Form an orderly queue!

About once a month, I seem to stumble across an article that states that one reason JavaScript is easy to use is that, because it is single-threaded, you don’t get the synchronisation problems you see in multi-threaded environments. You can throw away everything you know about locks, mutexes, semaphores, and so on and you don’t ever need to worry about two bits of your program running concurrently and causing consistency errors in shared data structures.

In a very pedantic technical sense, JavaScript code is ‘thread-safe’. There is only one thread, so of course you don’t need to worry about multiple threads co-operating safely. However, the same kinds of problems that threads cause also plague JavaScript programs, and they will bite you unless you know how to avoid them.

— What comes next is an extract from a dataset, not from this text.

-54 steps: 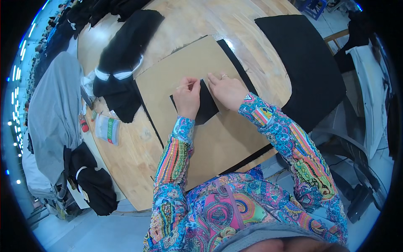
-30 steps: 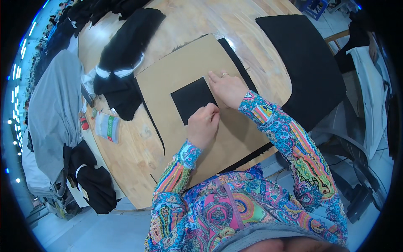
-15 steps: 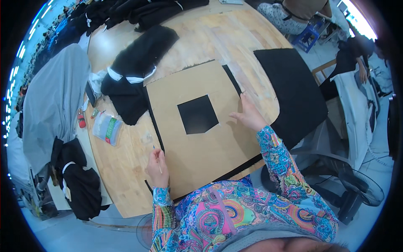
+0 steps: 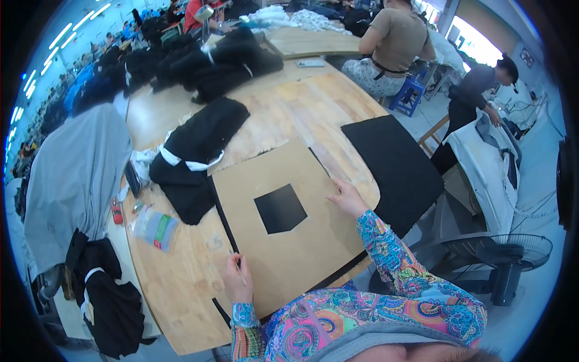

But first, let’s state what we mean by ‘thread-safe’. In JavaScript, only one block of synchronous statements is ever running at a time. If you see code like this, you can guarantee that no other part of the program will be executed in between the statements and expressions in this block:

var myData = {hello: 'world'};
assertEqual(2 + 2, 4);
myData.anotherProperty = ['a', 'b', 'c'];
delete myData.hello;
callAnotherFunction('with', {some: ['args']});

Anywhere you see a sequence of synchronous statements, those statements will run one after another, and no other JavaScript will run concurrently with them. However, as soon as you make an asynchronous call, you create a pause in execution. Think of the indent in your callback function as the current block taking a breath, during which any other part of the program can run.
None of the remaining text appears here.